Your instructions
Where the line containing "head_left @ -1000" appears, start copying; continue through the last line below and copy nothing else.

+ + + + +

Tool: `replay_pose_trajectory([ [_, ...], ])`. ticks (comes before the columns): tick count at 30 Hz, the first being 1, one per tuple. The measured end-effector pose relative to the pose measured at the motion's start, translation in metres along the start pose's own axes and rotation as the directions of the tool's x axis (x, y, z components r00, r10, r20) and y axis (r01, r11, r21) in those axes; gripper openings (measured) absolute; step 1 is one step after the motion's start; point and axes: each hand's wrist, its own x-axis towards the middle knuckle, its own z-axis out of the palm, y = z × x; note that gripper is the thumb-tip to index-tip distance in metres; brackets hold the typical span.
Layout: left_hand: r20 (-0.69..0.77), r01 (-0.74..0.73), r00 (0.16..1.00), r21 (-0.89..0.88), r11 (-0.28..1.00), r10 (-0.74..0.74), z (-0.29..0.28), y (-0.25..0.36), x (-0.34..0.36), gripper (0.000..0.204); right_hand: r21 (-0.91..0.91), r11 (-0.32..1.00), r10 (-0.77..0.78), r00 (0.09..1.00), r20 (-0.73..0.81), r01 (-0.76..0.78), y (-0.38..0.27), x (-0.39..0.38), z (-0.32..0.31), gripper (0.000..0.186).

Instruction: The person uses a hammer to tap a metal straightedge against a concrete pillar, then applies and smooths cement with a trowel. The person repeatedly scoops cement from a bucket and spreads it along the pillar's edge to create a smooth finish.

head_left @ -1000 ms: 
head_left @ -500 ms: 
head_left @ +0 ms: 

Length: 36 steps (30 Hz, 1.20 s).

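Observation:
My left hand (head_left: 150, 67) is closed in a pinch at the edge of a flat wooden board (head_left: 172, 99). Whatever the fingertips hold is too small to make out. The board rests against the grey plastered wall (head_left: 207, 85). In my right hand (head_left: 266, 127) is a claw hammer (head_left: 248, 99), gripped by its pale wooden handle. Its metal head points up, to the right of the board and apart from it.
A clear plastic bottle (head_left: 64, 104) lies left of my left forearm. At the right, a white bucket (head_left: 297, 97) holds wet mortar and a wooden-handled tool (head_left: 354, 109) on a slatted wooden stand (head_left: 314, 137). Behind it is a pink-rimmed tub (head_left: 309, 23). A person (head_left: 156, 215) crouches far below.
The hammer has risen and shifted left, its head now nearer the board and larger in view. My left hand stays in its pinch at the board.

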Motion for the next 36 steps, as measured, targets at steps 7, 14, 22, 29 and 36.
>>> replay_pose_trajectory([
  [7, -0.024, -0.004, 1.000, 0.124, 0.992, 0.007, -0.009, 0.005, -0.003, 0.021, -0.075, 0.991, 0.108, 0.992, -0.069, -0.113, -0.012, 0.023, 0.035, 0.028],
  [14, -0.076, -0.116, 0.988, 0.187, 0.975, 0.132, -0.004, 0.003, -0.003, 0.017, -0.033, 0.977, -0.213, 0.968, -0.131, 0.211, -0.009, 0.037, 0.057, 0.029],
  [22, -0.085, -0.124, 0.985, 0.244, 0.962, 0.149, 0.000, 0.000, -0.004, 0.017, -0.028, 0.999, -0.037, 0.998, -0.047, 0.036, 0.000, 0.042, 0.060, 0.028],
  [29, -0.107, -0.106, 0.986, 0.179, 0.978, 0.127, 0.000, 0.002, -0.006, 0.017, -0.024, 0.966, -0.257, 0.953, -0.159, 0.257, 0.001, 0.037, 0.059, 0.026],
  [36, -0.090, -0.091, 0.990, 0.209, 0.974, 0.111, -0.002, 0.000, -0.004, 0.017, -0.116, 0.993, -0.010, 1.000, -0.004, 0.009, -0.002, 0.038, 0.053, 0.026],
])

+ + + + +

Answer section
head_left @ -1000 ms: 
head_left @ -500 ms: 
head_left @ +0 ms: 

Length: 36 steps (30 Hz, 1.20 s).

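Observation:
My left hand (head_left: 150, 67) is closed in a pinch at the edge of a flat wooden board (head_left: 172, 99). Whatever the fingertips hold is too small to make out. The board rests against the grey plastered wall (head_left: 207, 85). In my right hand (head_left: 266, 127) is a claw hammer (head_left: 248, 99), gripped by its pale wooden handle. Its metal head points up, to the right of the board and apart from it.
A clear plastic bottle (head_left: 64, 104) lies left of my left forearm. At the right, a white bucket (head_left: 297, 97) holds wet mortar and a wooden-handled tool (head_left: 354, 109) on a slatted wooden stand (head_left: 314, 137). Behind it is a pink-rimmed tub (head_left: 309, 23). A person (head_left: 156, 215) crouches far below.
The hammer has risen and shifted left, its head now nearer the board and larger in view. My left hand stays in its pinch at the board.
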
Motion for the next 36 steps, as measured, targets at steps 7, 14, 22, 29 and 36.
>>> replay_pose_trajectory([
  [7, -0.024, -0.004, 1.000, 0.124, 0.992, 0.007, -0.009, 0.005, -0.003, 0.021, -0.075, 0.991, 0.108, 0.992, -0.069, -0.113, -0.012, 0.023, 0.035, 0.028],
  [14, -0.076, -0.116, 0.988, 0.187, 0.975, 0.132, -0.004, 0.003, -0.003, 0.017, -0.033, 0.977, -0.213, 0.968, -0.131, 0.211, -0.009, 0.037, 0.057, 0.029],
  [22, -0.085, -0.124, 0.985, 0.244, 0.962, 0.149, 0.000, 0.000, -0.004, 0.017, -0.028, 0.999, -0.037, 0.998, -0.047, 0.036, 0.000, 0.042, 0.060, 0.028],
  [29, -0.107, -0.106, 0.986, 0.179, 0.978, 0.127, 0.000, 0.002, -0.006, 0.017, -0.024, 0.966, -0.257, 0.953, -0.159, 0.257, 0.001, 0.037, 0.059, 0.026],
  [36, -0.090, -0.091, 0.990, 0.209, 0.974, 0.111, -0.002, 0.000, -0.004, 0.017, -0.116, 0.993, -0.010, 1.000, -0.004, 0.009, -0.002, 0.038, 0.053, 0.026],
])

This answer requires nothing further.